HAProxy community

Server-template stops taking updates from DNS


Hoping you can help. I’m seeing an issue with 1.8.14 and also 1.8.16 DNS service discovery where HAProxy no longer picks up changes from DNS. I have a server-template with a single slot and point that at DNS. Initially things work but randomly as server-state-file reconfigs happen and DNS gets updated with new ports, the backend gets stuck on the previous no longer existing host/port combination. We have multiple servers configured the same way and they randomly get stuck like this.
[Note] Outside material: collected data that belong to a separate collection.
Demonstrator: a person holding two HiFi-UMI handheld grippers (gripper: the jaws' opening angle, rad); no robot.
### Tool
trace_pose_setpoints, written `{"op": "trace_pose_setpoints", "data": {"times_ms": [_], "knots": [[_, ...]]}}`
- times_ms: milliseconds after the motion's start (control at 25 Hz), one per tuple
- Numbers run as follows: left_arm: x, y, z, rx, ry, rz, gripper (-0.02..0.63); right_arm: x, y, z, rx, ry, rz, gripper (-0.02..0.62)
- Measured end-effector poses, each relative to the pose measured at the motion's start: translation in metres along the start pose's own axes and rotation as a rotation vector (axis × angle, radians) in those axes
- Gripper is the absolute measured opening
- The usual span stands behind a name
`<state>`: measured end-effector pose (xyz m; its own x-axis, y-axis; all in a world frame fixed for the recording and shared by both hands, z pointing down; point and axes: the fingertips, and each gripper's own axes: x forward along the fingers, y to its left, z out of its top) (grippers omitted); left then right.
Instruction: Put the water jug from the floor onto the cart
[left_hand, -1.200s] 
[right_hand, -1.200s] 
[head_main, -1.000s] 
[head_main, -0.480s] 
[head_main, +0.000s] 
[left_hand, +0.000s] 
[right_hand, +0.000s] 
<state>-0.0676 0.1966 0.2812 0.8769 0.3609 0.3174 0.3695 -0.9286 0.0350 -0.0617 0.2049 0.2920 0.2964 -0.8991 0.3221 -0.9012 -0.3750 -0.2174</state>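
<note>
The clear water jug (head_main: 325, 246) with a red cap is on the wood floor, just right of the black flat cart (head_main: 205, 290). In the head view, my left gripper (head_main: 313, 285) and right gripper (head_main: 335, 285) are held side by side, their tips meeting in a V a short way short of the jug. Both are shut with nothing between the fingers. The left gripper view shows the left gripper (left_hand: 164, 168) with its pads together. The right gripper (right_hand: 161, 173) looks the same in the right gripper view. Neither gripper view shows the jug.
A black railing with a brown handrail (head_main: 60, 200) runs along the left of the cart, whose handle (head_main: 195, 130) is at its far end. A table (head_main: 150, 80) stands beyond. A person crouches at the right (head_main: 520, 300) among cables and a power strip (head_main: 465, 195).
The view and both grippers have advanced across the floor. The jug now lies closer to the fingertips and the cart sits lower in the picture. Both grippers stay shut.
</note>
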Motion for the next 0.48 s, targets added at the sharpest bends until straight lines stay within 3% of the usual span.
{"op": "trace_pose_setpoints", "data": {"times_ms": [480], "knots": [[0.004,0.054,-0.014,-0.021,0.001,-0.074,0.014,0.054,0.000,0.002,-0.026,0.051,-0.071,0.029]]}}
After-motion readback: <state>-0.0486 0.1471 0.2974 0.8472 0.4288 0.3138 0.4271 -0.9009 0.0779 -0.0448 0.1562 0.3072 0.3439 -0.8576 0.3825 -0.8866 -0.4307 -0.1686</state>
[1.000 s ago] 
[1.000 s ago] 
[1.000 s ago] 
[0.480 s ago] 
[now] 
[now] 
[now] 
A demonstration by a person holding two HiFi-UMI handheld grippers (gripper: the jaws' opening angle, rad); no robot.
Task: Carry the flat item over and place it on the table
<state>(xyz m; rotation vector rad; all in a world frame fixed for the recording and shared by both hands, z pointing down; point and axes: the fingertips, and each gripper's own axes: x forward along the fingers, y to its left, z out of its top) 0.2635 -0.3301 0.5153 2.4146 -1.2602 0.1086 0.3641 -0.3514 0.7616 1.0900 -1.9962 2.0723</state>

For example a DNS entry for _testapp_http._tcp.marathon.mesos would point to localhost:24379 at one point in time then that service would go away and re-recreated on localhost:13903 and DNS updated. Most of the time HAProxy picks up the change but occasionally it will stick forever on the old localhost:24379.

A tcpdump of DNS shows the correct new entry being returned:
1 9:36:37.401865 IP localhost.39124 > localhost.domain: 33907+ [1au] SRV? _testapp_http._tcp.marathon.mesos. (63)
19:36:37.402016 IP localhost.domain > localhost.39124: 33907* 1/0/2 SRV localslave.marathon.mesos.:13903 20 25344 (124)

The ‘show stat’ CLI shows the old port:
health_testapp,testapp_health1,0,0,0,0,64,0,0,0,0,0,0,0,0,DOWN,100,1,0,0,1,138,138,1,8,1,0,2,0,0,L4CON,0,0,0,0,0,0,0,0,0,-1,Connection refused,0,0,0,0,Layer4 connection problem,3,2,0,,http,

The server-state-file shows the old port:
8 health_testapp 1 testapp_health1 0 0 100 1 201 8 2 0 6 0 0 0 localslave.marathon.mesos 24379 _testapp_http._tcp.marathon.mesos

server-template config is:
server-template testapp_health 1 _testapp_http._tcp.marathon.mesos resolvers localdns resolve-prefer ipv4 maxconn 64 rise 3 fall 2 check inter 10000

I tried using ‘resolve-opts allow-dup-ip’ but it didn’t help. It seems like that slot is permanently stuck for some reason? Some race between the server-state-file reload and DNS updates?

Any workaround or fix would be appreciated.